In calendar year 2016, 80% of the employer spending requirement must be irrevocable.
Beginning January 1, 2017, 100% of employer spending under the HCSO must be irrevocable.
The coalition that has been working to close the loophole for years is thrilled with this outcome. This legislation is a long overdue victory and will help thousands of San Francisco families afford healthcare coverage and get the quality care they need.
The incredible research and policy team guiding this campaign was led by Ken Jacobs from the University of California, Berkeley, Center for Labor Research and Education; Paul Kumar, Health Care Consultant to the San Francisco Labor Council; and Ian Lewis, Research Director for Unite-Here Local 2.
This coalition coalescing around Supervisor David Campos’s and Assemblymember Tom Ammiano’s initiative included the San Francisco Labor Council, Unite–Here Local 2, SEIU 1021, OPEIU 3, California Nurses Association, NUHW, Health Access, ACCE, and the San Francisco Organizing Project (PICO), with support from many other community and labor partners.
Below is the San Francisco Chronicle article that outlines these legislative victories.
Worker Retention Ordinance – 11-0
As these Tuesday, June 7, 2014 votes rolled along we experienced a final convergence of what I will call, in racing terms, a Trifecta of victories. This third workers’ rights achievement culminated with the Supervisors passing an ordinance amending the Police Code to require large hospitality industry employers to retain employees for up to 90 days upon a change in control of the hospitality establishment. This was passed without objection by all 11 supervisors. This legislation built upon an ordinance that was passed over ten years ago to keep worker stability in the commercial real estate industry where building owners, upon changing janitorial and security officer companies, were required to keep the previous company’s employees for 90 days and not create instability, job turnover, and job insecurity for dedicated workers in service sector jobs who had no say in the building owners business decisions to change contractors.
UNITE Here Local 2 and SEIU Locals 87 and USWW were instrumental in fighting for this protection for all workers, whether covered by a collective bargaining agreement or not. This ordinance further secured worker security and stopped the wholesale job turnover by employers who care more about the bottom line than the workers who actually do the work.
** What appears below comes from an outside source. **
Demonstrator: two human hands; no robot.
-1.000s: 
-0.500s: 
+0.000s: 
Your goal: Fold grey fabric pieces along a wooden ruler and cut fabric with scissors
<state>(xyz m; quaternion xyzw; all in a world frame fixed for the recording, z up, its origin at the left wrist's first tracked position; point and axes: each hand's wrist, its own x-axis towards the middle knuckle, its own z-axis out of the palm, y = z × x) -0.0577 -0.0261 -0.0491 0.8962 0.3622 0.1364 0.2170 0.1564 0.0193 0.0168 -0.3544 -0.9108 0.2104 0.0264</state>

This new Hospitality Job Security Ordinance requires new operators of tourist hotels and large food service facilities to rehire the employees who served at that location under the previous management. When a new owner or operator takes over, they will have to offer jobs to the previous employees for a period of 90 days. During that time, they can only terminate workers for just cause.
As a result of this ordinance, hospitality industry employees will have the security of continued employment for a short period of time, during which they could demonstrate to the new employer that they are qualified to do the work required, or find a different job. This would bring much-needed stability to key segments of one of San Francisco’s most important bases of employment.
Summary of San Francisco victories
These days of victory are rare in this new climate of Tea Party anger and corporate attacks on immigrants and unions. We should applaud when the American Dream is advanced in our communities with policies to help workers stay in their homes by getting a raise, keeping their jobs, and achieving healthcare coverage. We in the Labor Movement are proud of our collective bargaining agreements that provide workers with a voice at work. We are also proud that we are now expanding collective bargaining in the legislative and political arena for all workers.